Task details: The answer consists of one number: how many lines of the data below include the string "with".

#### Information provided ####

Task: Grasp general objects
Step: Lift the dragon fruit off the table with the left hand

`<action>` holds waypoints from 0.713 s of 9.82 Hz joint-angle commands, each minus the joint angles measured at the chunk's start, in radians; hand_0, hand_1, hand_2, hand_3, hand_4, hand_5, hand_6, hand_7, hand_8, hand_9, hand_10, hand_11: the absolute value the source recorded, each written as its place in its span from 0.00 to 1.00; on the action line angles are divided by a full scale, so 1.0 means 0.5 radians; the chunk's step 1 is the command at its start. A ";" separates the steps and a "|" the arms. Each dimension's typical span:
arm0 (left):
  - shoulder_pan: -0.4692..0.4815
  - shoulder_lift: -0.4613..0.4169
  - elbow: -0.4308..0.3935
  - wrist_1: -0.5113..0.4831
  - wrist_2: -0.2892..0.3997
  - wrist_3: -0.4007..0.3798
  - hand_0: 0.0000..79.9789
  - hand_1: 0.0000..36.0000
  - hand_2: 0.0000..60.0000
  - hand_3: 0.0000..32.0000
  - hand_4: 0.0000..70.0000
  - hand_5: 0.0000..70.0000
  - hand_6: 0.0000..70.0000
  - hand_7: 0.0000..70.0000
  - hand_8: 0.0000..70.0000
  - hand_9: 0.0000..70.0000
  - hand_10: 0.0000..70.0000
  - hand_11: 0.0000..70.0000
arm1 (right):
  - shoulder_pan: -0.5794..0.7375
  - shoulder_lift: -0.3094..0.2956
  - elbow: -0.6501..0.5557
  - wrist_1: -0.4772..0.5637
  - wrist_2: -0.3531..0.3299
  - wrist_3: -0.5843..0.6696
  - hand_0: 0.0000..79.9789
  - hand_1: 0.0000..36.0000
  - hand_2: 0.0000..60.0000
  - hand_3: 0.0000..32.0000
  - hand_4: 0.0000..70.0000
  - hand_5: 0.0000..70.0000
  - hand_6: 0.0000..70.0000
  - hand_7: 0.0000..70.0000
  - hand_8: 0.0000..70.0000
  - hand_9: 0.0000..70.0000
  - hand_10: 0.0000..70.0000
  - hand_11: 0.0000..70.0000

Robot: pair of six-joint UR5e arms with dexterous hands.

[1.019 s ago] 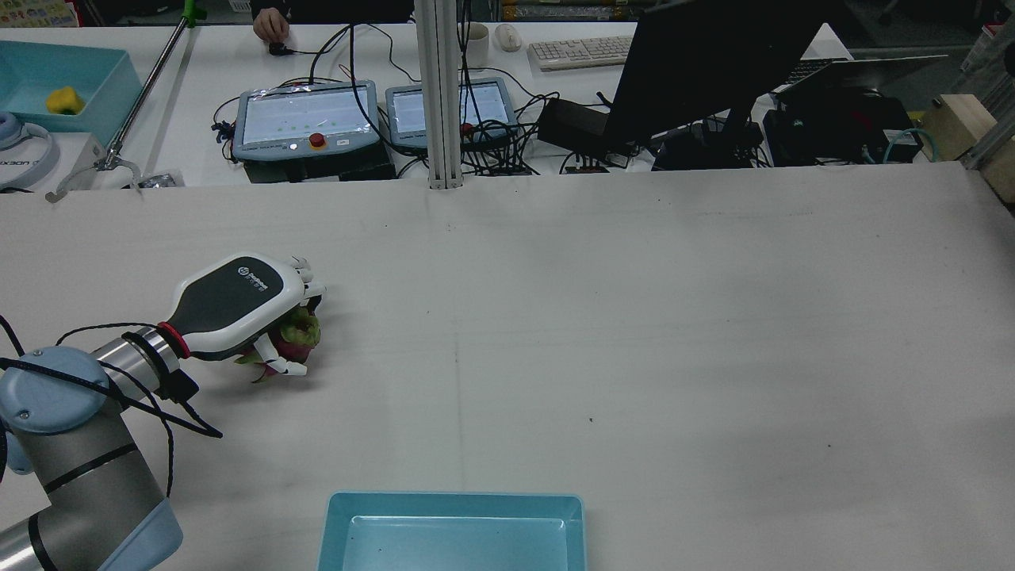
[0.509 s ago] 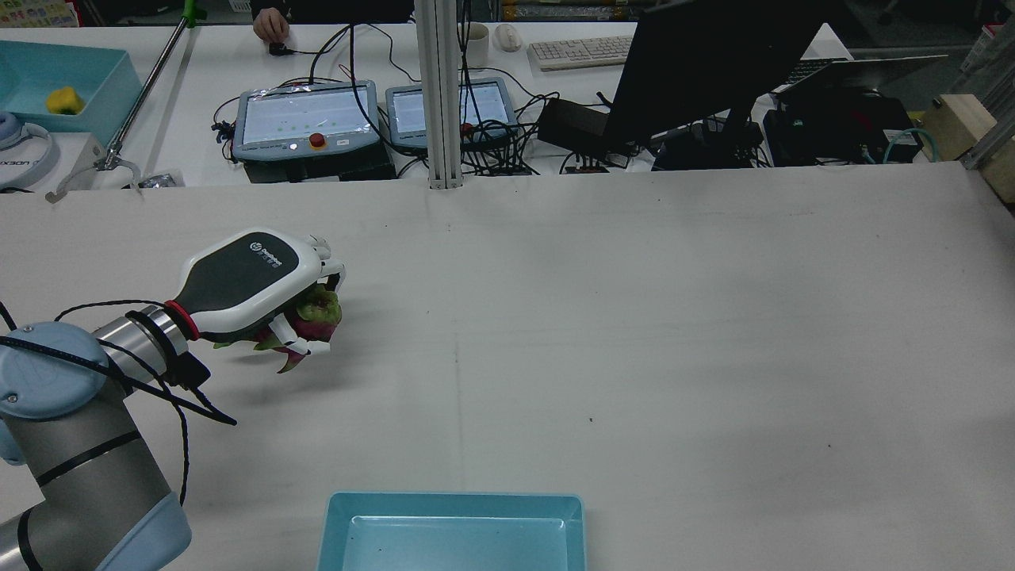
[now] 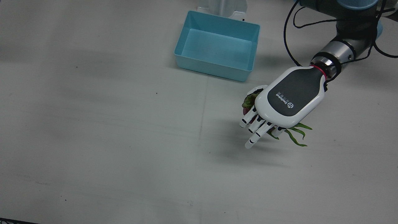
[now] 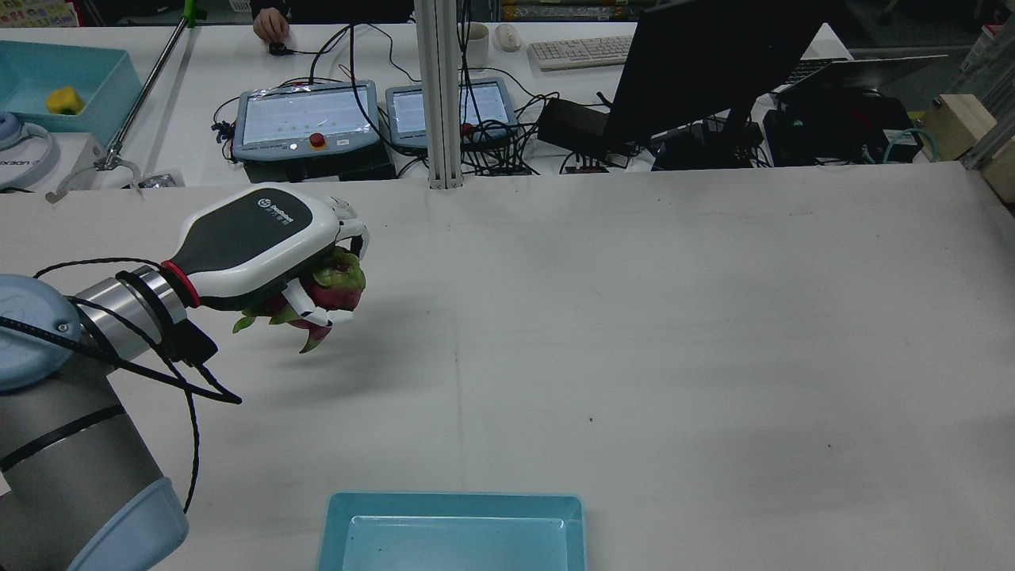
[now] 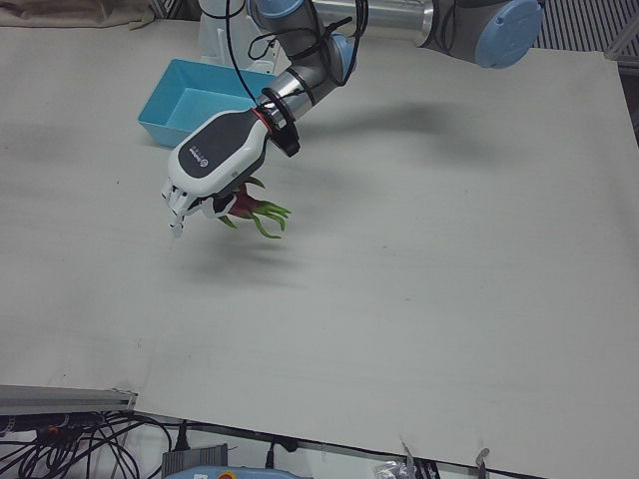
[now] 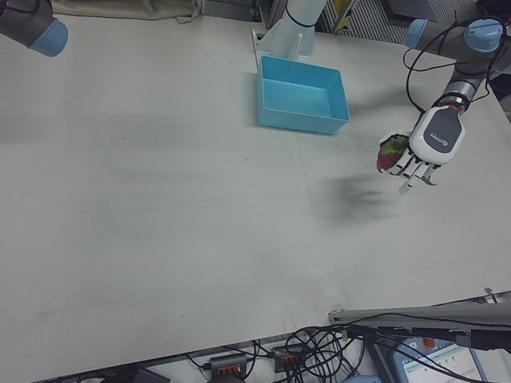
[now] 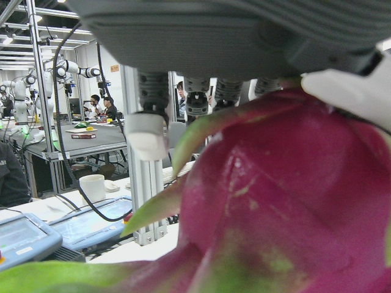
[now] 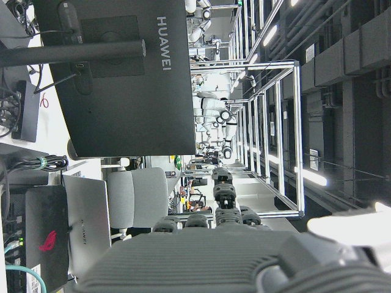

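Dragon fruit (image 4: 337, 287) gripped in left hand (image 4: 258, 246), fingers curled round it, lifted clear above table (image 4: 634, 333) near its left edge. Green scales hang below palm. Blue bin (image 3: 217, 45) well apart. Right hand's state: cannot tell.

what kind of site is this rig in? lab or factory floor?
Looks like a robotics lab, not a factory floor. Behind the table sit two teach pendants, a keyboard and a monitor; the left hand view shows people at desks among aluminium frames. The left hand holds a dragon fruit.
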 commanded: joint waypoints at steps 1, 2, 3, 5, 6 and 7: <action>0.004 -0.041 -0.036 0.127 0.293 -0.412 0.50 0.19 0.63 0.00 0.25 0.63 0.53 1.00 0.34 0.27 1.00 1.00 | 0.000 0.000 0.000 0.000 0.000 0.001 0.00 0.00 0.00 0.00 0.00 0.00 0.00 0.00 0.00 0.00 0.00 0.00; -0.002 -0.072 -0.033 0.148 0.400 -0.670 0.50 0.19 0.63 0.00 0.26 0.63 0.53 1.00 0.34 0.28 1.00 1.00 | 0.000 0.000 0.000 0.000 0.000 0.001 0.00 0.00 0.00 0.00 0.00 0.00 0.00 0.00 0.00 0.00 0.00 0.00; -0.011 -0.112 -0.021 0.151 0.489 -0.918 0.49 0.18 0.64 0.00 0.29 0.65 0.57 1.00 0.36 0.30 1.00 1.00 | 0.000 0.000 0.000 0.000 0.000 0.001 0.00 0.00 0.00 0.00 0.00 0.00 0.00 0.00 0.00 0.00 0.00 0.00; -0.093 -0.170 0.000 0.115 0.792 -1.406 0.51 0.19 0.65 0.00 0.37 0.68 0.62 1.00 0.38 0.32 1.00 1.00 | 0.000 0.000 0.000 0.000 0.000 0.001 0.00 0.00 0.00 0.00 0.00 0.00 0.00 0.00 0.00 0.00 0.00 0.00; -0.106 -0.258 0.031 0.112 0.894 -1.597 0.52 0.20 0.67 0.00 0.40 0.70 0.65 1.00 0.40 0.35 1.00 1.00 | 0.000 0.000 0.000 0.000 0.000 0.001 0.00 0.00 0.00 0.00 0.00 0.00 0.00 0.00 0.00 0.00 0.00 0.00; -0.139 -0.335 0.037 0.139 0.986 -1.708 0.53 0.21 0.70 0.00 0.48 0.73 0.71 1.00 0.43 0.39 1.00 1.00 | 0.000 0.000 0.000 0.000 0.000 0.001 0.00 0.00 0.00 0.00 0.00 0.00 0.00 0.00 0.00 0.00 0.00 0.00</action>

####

Output for this task: 2